As usual in restaurants, I tucked in. then I tucked out. The meat, if indeed it was meat, and not some kind of gelatinous substance excreted by silicon-based monsters from the planet zork, was about as pleasant to eat as hearing the NSDAP talk about paint drying until my eyes bled, whilst being loudly dismembered by something from the blackest pits of despair that my1984/nightmare on elm streetinduced visions could conjure. Well. I may have exaggerated. It was the single most tiring meal I have ever endured. The steak probably took more calories to eat than the poor, cattle prodded, dishevelled, barbecue-fodder cow had ever been able to use in it’s cramped, claustrophobic little battery-farm operated life. The relentlessly chewy meat (most probably scraped from the bottom of a tin of soilent green with a damp spoon), was not the only problem that was immediately visible. The ‘chips’ soon started converging among themselves to rid their kind of the horrid predicament they were in, and escape to their rightful kingdom: the sea. Or possibly the moon. Who knows?
I was starting to notice the other customers in their own little worlds, as they gulped down their various flavours of gloop, including rice-gloop, pig gloop, mama gloop, papa gloop, and baby gloop. I think the overfed French Shetland pony in the kitchen who was thinking up all these new gloop ideas was getting a bit tired of the complaints of it being ‘too gloopy’, as knives started flying out of the doorways and cries of ‘yes chef’ started slowly turning into cries of ‘please no, chef. I’m so sorry. I’ll never do it again. Please put the ladle down’

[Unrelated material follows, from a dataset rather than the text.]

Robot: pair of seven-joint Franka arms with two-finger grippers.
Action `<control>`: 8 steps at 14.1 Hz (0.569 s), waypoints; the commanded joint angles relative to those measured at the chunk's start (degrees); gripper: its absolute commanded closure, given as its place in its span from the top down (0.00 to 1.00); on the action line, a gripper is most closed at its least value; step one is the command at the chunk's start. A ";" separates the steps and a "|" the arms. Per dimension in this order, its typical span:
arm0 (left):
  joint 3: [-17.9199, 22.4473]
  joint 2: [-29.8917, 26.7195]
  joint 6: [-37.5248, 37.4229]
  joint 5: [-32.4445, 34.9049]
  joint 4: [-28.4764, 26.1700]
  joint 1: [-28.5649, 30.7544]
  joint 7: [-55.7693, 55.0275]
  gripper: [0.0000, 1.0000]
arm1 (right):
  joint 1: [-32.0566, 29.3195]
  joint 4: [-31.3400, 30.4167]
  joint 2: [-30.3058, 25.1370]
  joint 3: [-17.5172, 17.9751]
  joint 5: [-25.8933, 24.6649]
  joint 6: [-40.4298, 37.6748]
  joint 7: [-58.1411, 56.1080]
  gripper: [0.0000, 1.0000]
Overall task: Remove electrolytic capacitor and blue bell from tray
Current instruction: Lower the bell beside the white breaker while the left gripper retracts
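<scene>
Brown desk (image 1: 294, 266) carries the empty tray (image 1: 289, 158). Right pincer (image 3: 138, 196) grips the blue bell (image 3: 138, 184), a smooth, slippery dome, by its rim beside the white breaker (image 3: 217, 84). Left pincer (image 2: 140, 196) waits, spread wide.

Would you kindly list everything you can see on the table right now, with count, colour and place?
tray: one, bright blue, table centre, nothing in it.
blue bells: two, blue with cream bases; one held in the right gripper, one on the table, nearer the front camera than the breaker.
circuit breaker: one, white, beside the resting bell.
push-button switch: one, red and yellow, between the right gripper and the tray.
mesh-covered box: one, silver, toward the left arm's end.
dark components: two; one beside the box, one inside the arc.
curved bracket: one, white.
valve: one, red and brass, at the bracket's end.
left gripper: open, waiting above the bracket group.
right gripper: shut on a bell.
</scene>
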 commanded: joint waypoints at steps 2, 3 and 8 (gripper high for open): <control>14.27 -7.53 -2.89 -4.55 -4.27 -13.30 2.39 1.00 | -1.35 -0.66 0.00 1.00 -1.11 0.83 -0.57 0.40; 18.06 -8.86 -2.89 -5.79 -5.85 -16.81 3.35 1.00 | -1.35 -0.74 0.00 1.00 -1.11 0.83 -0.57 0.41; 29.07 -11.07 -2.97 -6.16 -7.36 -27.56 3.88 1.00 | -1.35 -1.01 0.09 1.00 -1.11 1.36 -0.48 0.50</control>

The pudding may have been there. I’m not entirely sure. It could have been an intentional splodge of brown. Or it could have been an awful accident with some laxative and a stencil. I think it tasted like chocolate. I’m not sure about the taste either, really. I must have blanked it out.
leaving both my wallet and my dignity on the table, I paid the extraordinarily extortionate price for whatever slurry-pit waste I had been fed during the past seven hours, and left as quickly as my radium-filled stomach would allow, not before sneaking a glimpse of the incredibly hairy mad chef throwing a suspiciously brown stencil into the overflowing waste-building.
Overall, apart from the service, the food, the décor, the general atmosphere, the price, the smell, the general ominous sense of foreboding that dawns on you as you enter, and the strange man that sits in the corner looking at you and licking his lips, I would say it was a wonderful restaurant, and would thoroughly recommend it to anyone who has read this article and feels undeterred about going there. The gene pool doesn’t need them.